To help raise awareness about addiction, when some families lose a loved one to drugs they often allow the newspaper obituary to be brutally honest about how they died, hoping it will scare some who suffer from addiction straight. Now a funeral director is trying a similar approach as a tool to help fight against opioids. 

 

As The Guardian reports, Staten Island funeral director Kevin Moran spoke at a local boys school, where he told the parents in attendance, “I am the one you never want to meet.” Moran spoke at a “scared straight” event for families, and he was one of a number of people to speak out about the horrors of addiction.  

 

In Staten Island, where Moran is based, opioids have hit hard.
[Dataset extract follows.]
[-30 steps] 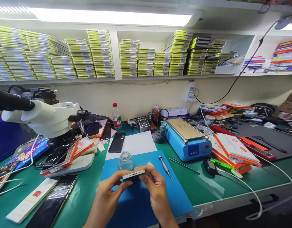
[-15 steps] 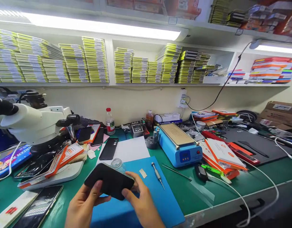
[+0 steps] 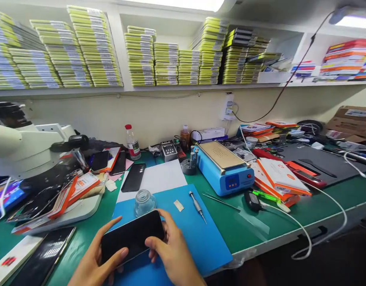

In 2016, the area reportedly had “the highest per capita rate of opioid deaths in New York City at 32 per 100,000 people.” To hammer the point home, Moran let a large number of death certificates scroll out in front of him, and they were only the death certificates from the last four months.  

 

Moran became a public speaker against addiction when he was approached by a nurse four years ago. The nurse wanted her speaking engagements to have more impact, and she told him, “We have to step it up a notch. We have to scare the crap out of them.” And by speaking out now, hopefully, he can save lives down the road. “There’s nothing I can do for the person who died,” Moran says. “My job is to help the living.”